● **Exercise objective**: Lift out all lines below that contain "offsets".

● **Data items**:
Start of Block
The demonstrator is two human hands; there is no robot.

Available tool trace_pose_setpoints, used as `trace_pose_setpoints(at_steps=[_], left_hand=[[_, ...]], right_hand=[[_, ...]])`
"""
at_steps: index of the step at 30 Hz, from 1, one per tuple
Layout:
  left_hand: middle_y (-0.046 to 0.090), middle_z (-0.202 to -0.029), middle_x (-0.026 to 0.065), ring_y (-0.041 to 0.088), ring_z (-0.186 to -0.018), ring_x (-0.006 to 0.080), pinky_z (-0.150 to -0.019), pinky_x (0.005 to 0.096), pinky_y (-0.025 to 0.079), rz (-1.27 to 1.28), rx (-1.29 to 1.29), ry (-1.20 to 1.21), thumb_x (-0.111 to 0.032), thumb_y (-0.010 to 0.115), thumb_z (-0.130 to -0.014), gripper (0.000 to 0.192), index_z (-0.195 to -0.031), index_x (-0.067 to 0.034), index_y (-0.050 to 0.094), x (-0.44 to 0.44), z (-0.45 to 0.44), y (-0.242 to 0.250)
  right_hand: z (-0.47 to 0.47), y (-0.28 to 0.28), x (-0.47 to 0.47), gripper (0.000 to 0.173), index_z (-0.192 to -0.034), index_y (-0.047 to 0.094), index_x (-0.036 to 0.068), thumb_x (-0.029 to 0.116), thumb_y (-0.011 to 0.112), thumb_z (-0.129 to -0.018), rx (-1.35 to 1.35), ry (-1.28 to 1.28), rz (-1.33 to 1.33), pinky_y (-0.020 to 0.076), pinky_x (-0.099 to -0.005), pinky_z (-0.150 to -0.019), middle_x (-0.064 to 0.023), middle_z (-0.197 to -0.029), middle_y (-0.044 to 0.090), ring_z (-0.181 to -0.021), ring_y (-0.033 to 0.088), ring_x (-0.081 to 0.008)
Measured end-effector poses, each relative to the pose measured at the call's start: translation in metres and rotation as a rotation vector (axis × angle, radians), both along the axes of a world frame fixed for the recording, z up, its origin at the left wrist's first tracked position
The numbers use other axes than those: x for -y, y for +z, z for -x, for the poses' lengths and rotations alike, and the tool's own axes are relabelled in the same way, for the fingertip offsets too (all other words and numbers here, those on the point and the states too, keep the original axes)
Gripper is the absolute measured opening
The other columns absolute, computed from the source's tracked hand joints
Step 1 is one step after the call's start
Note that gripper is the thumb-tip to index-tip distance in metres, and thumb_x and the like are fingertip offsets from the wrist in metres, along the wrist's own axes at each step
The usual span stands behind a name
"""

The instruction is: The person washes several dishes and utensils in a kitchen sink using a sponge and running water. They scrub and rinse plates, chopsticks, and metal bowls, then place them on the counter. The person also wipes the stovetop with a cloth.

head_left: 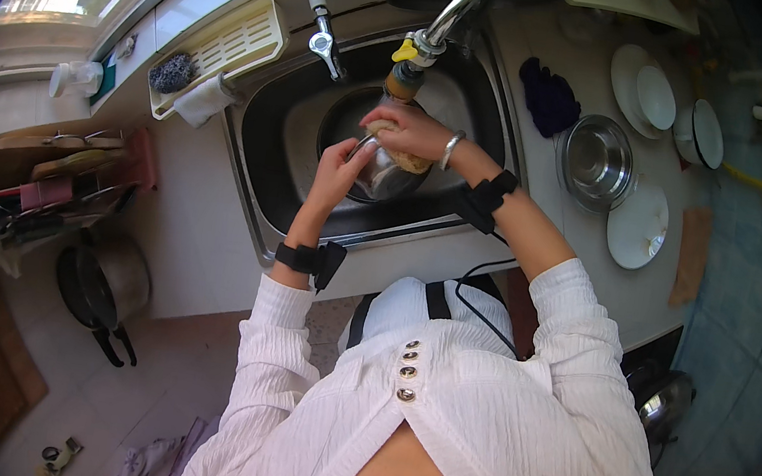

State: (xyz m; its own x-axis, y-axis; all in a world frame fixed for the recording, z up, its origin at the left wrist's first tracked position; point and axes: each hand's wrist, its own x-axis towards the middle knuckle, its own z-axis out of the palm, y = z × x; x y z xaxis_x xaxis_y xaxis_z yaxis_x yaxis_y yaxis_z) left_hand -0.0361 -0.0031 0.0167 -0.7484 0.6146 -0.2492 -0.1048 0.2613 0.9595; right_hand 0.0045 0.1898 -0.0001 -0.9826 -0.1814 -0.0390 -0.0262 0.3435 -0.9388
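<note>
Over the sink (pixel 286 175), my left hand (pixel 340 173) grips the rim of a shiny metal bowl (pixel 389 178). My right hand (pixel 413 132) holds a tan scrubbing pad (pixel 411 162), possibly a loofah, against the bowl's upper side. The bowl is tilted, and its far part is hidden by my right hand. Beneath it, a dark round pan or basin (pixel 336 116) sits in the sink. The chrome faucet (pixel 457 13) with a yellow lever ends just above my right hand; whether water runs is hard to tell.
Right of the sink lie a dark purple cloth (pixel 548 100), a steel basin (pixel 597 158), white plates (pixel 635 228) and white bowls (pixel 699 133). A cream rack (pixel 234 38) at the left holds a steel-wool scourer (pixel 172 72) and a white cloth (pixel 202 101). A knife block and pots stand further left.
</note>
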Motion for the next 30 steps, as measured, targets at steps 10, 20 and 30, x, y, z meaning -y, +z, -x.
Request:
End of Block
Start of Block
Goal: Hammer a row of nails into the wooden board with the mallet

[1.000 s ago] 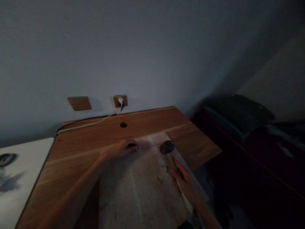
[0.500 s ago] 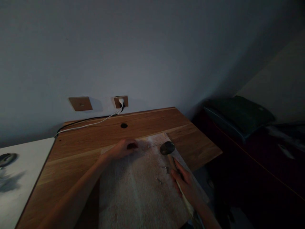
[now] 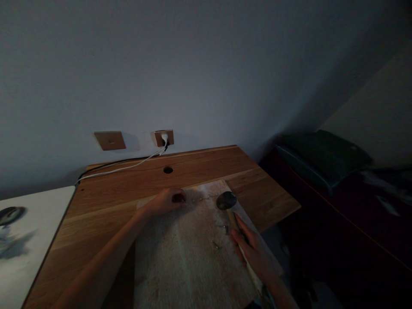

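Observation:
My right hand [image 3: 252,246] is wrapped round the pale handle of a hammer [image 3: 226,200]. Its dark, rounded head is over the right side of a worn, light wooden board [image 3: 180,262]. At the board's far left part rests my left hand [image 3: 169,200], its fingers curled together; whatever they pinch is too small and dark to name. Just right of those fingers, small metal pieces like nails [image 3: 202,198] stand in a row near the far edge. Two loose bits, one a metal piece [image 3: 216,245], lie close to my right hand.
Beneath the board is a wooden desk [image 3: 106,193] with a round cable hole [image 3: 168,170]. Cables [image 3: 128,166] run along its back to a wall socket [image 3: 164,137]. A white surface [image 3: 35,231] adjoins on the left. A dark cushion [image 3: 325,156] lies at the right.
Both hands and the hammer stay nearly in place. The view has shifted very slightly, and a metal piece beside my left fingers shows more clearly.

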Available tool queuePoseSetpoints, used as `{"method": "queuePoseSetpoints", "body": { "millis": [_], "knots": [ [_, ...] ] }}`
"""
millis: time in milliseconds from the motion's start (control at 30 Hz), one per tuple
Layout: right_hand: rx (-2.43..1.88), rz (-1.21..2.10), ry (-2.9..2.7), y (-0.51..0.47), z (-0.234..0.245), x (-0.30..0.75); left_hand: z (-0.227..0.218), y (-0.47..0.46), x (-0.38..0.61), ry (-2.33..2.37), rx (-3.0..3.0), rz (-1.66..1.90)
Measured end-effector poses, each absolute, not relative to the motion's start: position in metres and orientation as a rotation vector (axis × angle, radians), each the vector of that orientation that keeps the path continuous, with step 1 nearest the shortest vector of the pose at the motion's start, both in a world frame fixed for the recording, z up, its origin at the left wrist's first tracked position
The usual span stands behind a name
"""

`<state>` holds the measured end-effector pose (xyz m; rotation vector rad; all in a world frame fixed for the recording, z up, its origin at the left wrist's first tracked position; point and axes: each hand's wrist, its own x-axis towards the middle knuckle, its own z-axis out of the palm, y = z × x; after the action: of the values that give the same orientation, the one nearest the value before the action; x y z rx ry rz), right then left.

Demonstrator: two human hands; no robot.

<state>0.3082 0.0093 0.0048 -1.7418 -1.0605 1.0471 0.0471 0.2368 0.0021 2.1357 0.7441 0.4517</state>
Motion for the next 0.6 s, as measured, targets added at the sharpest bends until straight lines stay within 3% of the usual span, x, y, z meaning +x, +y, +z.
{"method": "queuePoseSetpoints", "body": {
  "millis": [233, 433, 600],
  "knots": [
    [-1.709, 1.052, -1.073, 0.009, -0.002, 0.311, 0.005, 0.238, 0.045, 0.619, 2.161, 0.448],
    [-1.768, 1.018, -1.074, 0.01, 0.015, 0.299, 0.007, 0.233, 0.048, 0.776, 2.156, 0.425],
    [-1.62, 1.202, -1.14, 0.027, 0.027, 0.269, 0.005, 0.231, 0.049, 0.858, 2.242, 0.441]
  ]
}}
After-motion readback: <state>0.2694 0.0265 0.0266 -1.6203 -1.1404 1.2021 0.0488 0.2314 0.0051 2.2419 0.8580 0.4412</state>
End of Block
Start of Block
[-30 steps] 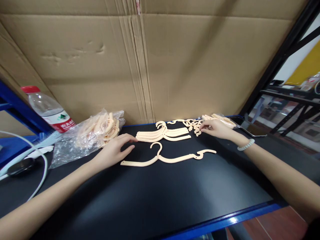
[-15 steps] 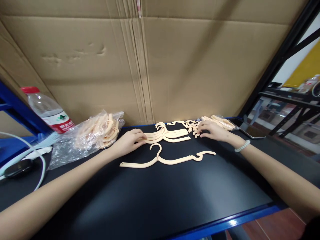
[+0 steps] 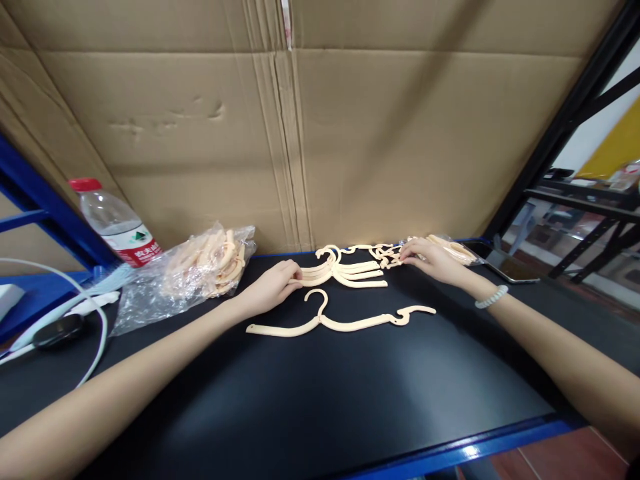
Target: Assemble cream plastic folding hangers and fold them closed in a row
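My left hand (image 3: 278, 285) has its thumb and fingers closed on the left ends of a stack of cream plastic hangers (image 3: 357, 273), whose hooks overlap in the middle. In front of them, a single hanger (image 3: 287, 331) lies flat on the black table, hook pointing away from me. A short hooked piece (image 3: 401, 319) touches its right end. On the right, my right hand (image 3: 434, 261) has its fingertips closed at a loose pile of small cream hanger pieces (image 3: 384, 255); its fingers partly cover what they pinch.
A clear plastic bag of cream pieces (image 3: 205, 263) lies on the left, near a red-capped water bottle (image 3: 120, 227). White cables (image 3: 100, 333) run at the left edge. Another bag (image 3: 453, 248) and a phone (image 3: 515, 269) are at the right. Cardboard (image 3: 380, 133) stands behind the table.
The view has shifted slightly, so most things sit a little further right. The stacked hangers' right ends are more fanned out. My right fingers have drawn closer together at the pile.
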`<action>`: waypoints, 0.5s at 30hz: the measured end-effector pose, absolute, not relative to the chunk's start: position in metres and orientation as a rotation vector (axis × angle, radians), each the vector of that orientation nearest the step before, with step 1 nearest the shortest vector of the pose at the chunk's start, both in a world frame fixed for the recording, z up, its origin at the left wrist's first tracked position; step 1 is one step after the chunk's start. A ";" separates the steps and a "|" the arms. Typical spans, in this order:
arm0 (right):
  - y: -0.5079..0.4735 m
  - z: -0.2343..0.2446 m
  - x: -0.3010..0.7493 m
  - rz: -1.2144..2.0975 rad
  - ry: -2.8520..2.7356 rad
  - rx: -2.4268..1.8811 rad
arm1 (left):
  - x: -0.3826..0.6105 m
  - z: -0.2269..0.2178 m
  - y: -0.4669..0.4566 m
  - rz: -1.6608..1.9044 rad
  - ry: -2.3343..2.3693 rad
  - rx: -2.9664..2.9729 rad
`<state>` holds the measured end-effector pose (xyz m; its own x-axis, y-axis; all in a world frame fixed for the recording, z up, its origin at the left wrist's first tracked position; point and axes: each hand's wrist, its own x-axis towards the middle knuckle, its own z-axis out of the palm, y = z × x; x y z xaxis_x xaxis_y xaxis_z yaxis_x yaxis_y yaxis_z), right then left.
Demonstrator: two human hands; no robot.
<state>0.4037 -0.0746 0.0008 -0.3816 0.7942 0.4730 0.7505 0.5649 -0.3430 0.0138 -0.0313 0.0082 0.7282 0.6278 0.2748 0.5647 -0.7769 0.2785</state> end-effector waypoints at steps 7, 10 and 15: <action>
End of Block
● **Result below**:
The numbers use other axes than those: x for -y, y for +z, z for -x, for the poses' lengths and rotations alike, and the tool's own axes are relabelled in the same way, for the fingertip offsets too (all other words and numbers here, those on the point and the states too, keep the original axes)
Note that gripper is the thumb-tip to index-tip distance in metres, and thumb_x and the like are fingertip offsets from the wrist in metres, along the wrist's own axes at each step

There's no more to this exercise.